### Task to carry out
Search term "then": copy each line of the data containing it.

Extracted material below:

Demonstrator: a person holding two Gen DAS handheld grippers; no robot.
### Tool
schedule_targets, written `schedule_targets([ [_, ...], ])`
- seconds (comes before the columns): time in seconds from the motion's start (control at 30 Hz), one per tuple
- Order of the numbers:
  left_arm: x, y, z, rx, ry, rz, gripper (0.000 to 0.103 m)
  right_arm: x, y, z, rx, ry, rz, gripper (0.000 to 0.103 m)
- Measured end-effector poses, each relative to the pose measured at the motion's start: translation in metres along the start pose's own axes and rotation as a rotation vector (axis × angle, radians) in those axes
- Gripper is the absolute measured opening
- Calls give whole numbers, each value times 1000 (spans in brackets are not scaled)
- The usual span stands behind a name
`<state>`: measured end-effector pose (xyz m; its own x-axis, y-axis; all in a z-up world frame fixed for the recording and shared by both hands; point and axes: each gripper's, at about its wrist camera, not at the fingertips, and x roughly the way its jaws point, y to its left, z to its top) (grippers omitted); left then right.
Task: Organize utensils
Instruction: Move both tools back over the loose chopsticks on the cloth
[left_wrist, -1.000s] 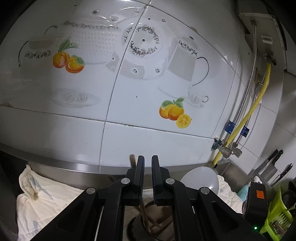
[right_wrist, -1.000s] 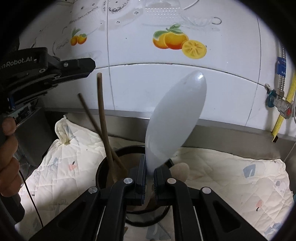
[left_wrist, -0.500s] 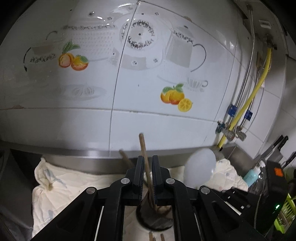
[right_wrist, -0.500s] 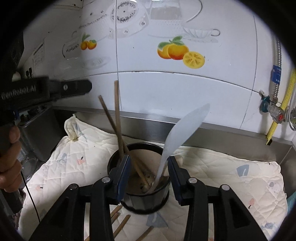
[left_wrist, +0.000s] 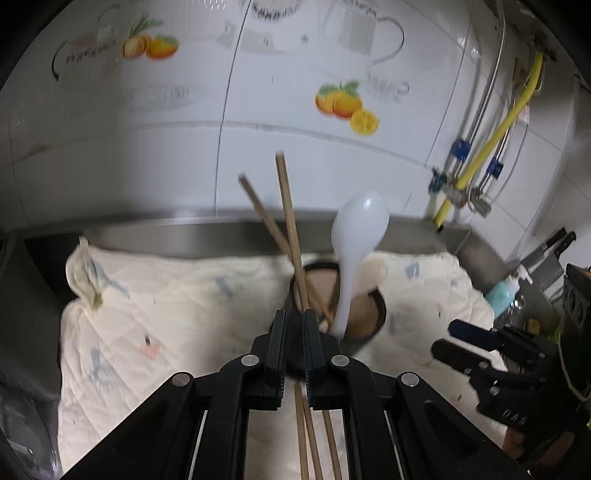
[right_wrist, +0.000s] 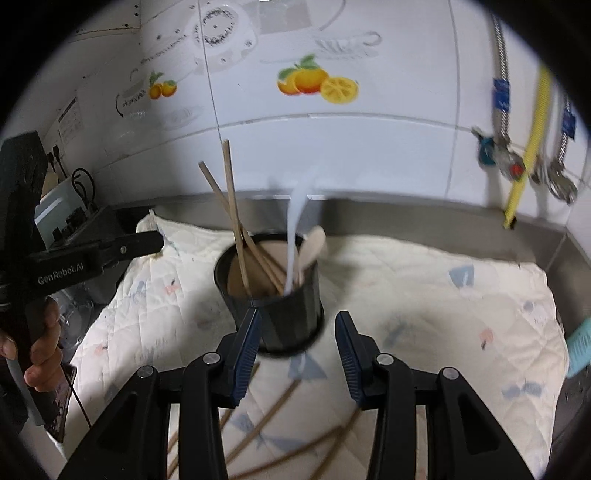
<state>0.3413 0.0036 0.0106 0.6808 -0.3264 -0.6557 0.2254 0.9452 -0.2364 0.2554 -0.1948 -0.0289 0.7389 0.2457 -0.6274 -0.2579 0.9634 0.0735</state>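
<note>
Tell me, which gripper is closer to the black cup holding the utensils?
Right, probably. The right gripper has its open fingers flanking the black cup at its base; the left gripper sits apart, off to the cup's left.

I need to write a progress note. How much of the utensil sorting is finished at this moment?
Partly done. The black holder already contains two chopsticks, the white spoon and a wooden spoon. Nothing is in hand: the right gripper is open and empty, and the left gripper is nearly closed with nothing visibly between its fingers. Left to do: several loose chopsticks lie on the quilted cloth in front of the holder.
</note>
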Motion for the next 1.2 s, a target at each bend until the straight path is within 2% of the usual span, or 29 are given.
schedule_targets([
  [0.3,18,-2,-45,3,115,-2,9,-5,-7,-40,10,100,-32,46],
  [0.67,53,-9,-91,31,268,-39,9,1,-20,-87,93,218,-33,46],
  [0.9,82,-9,-108,50,328,-37,9,5,-24,-100,128,256,-41,46],
  [1.2,104,-10,-112,61,370,-31,9,11,-29,-106,157,280,-48,46],
])
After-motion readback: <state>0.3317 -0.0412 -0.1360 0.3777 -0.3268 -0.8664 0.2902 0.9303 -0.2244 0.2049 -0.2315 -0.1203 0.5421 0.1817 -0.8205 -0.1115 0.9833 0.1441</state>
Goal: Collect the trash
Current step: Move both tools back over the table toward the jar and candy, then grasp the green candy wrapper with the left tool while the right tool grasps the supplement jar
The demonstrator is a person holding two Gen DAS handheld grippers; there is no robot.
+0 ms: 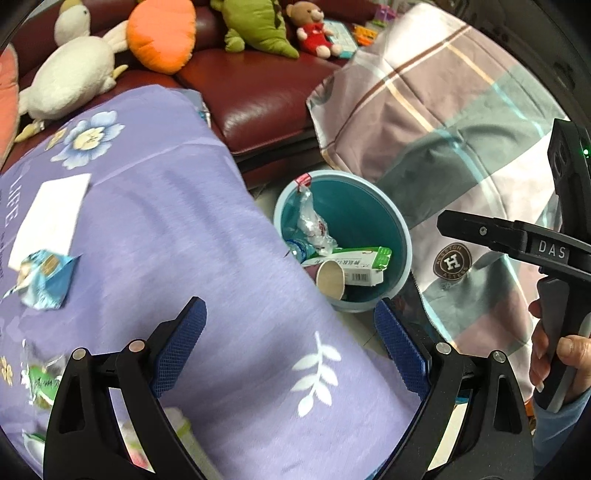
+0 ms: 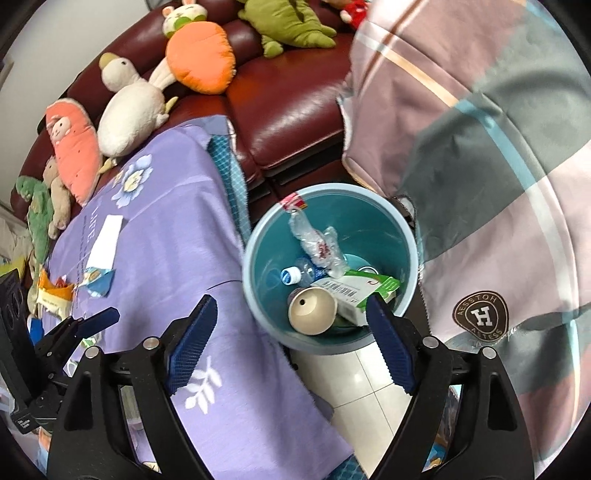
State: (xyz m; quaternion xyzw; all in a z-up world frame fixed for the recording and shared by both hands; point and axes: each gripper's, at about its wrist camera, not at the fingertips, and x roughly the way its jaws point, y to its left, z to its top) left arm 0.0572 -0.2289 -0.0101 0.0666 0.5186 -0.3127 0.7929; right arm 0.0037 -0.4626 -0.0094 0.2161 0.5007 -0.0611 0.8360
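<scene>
step: drop done over bin (image 2: 255,240) | right tongs (image 2: 291,321) agape, empty | left tongs (image 1: 290,321) agape, empty | trash: cup (image 2: 312,312), box, bottle binned; wrapper (image 1: 44,278) on table (image 1: 184,221) | next: fetch wrapper

I'm looking into a home living room: a dark red leather sofa (image 2: 295,110) is carrying plush toys, a carrot (image 2: 201,55), a white duck (image 2: 129,110) and a green dinosaur (image 2: 291,22). A purple floral cloth (image 2: 177,229) is covering the table, beside a blue wastebasket (image 2: 258,236) on tiled floor (image 2: 362,387).
</scene>
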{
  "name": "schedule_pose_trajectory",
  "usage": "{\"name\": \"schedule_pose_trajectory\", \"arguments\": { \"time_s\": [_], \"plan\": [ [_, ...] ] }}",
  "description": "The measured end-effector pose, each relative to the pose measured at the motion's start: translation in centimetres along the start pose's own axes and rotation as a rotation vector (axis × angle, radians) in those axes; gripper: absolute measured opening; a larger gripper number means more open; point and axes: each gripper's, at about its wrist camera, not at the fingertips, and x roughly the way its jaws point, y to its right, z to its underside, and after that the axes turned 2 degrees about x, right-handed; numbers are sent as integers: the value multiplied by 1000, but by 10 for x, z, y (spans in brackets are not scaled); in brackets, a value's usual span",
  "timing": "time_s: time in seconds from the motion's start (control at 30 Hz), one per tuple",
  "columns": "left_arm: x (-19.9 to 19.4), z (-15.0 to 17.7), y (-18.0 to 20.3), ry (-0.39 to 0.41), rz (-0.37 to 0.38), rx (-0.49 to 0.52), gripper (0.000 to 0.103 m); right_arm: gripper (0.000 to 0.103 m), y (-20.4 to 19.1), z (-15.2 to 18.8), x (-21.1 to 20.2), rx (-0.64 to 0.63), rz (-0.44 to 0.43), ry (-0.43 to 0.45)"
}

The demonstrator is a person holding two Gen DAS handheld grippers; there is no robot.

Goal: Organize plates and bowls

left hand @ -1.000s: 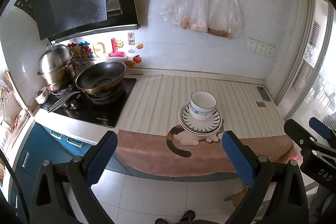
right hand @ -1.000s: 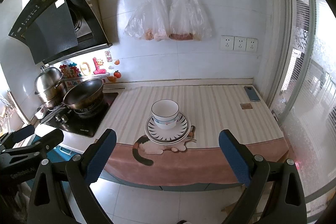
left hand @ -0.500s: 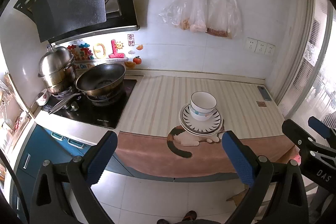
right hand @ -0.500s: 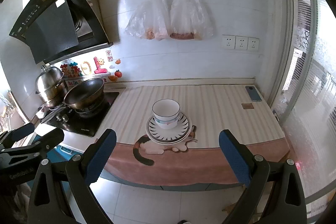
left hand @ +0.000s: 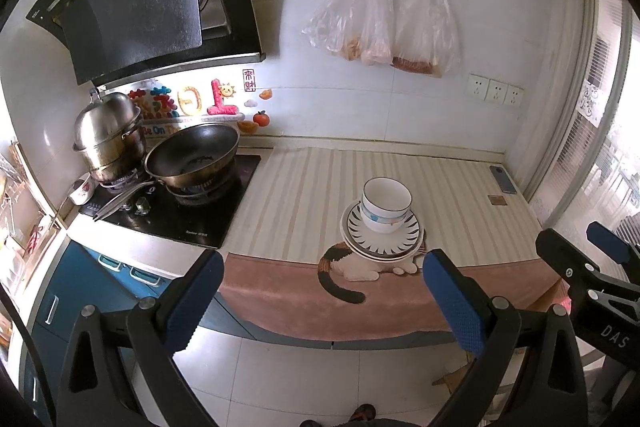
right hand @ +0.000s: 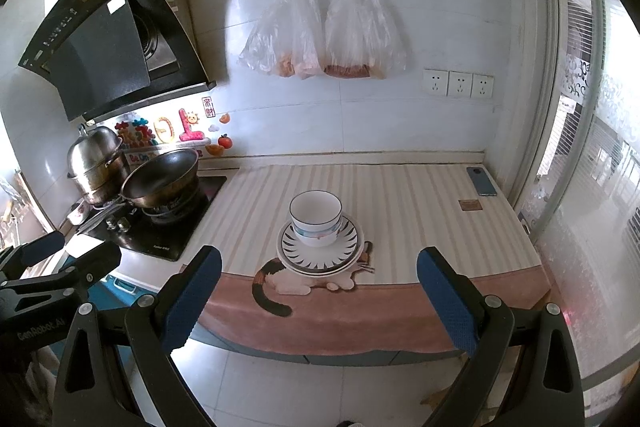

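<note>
Left wrist view: left tool (left hand: 320, 297) open, empty, held off the desk (left hand: 304, 187) over the floor. One bowl (left hand: 386, 203) sits on the plates (left hand: 382, 239), right of centre; two rims visible, maybe more. Stack looks finished; judged end or pre-approach.

Right wrist view: right tool (right hand: 318, 297) open, empty. Same stack at centre: bowl (right hand: 316, 217) on plates (right hand: 320, 253).
</note>
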Motion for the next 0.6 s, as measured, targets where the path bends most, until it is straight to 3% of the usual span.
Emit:
{"name": "schedule_pose_trajectory", "arguments": {
  "time_s": [0.6],
  "plan": [
    [1, -1, 5, -7, -2, 9, 102, 100, 0, 0, -2, 0, 2, -1]
  ]
}}
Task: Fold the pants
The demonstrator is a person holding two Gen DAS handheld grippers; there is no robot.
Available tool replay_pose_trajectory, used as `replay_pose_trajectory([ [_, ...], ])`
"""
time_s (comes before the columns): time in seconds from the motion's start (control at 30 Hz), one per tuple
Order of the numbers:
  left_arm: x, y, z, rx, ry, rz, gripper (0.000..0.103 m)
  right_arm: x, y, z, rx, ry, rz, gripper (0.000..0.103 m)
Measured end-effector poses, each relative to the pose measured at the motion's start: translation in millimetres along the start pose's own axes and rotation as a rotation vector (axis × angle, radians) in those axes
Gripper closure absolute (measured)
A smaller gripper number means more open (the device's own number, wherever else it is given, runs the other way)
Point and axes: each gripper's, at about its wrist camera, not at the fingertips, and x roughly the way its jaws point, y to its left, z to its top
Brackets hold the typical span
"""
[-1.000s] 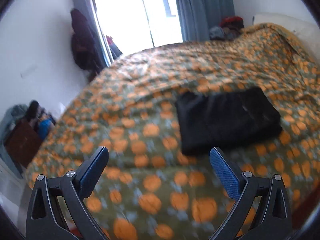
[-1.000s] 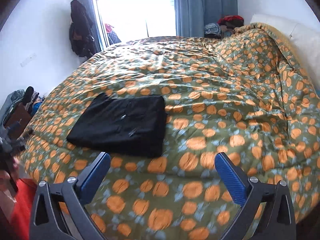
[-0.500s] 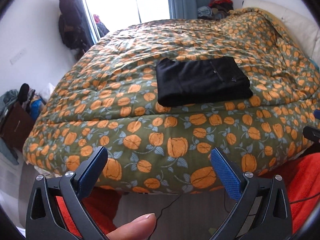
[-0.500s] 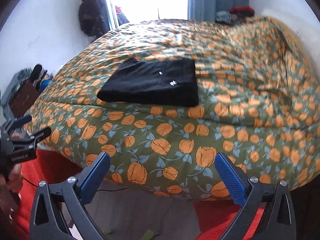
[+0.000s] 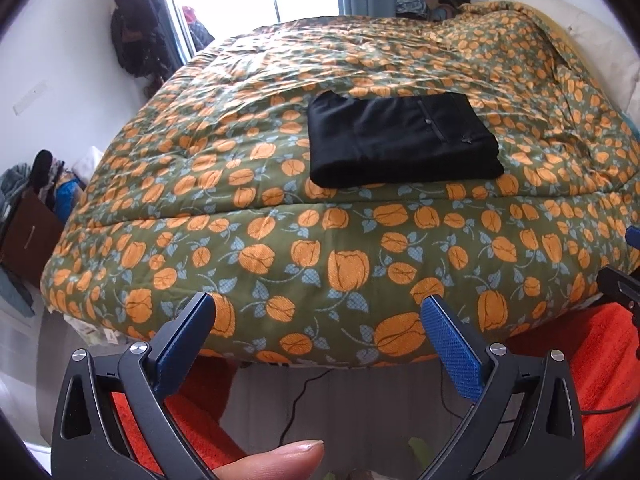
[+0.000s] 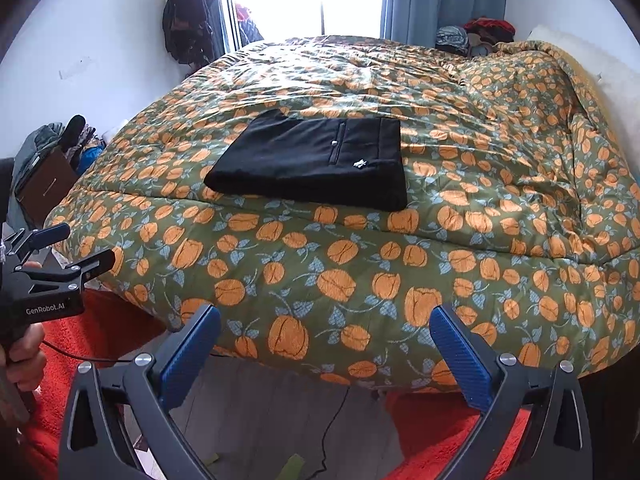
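Note:
Black pants lie folded into a flat rectangle on the bed's flowered quilt, near its front edge. They also show in the right wrist view. My left gripper is open and empty, held off the bed in front of its edge. My right gripper is open and empty, also off the bed, to the right of the left one. The left gripper shows at the left edge of the right wrist view, jaws apart.
Red rug and grey floor lie below the bed, with a black cable. Clothes hang by the window. A pile of things stands left of the bed. A pillow lies far right.
Both grippers have pulled back and down from above the quilt to below the bed's front edge. The folded pants lie unmoved and look farther away.

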Motion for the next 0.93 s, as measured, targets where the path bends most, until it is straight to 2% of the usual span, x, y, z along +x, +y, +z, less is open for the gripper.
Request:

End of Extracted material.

### Answer box
`<state>`: measured end-effector pose (xyz m; its own x-axis, y-axis; all in a z-up world frame fixed for the recording and shared by both hands; point and axes: each gripper's, at about its wrist camera, not at the fingertips, and x roughly the way its jaws point, y to its left, z to its top) (grippers omitted); left then right.
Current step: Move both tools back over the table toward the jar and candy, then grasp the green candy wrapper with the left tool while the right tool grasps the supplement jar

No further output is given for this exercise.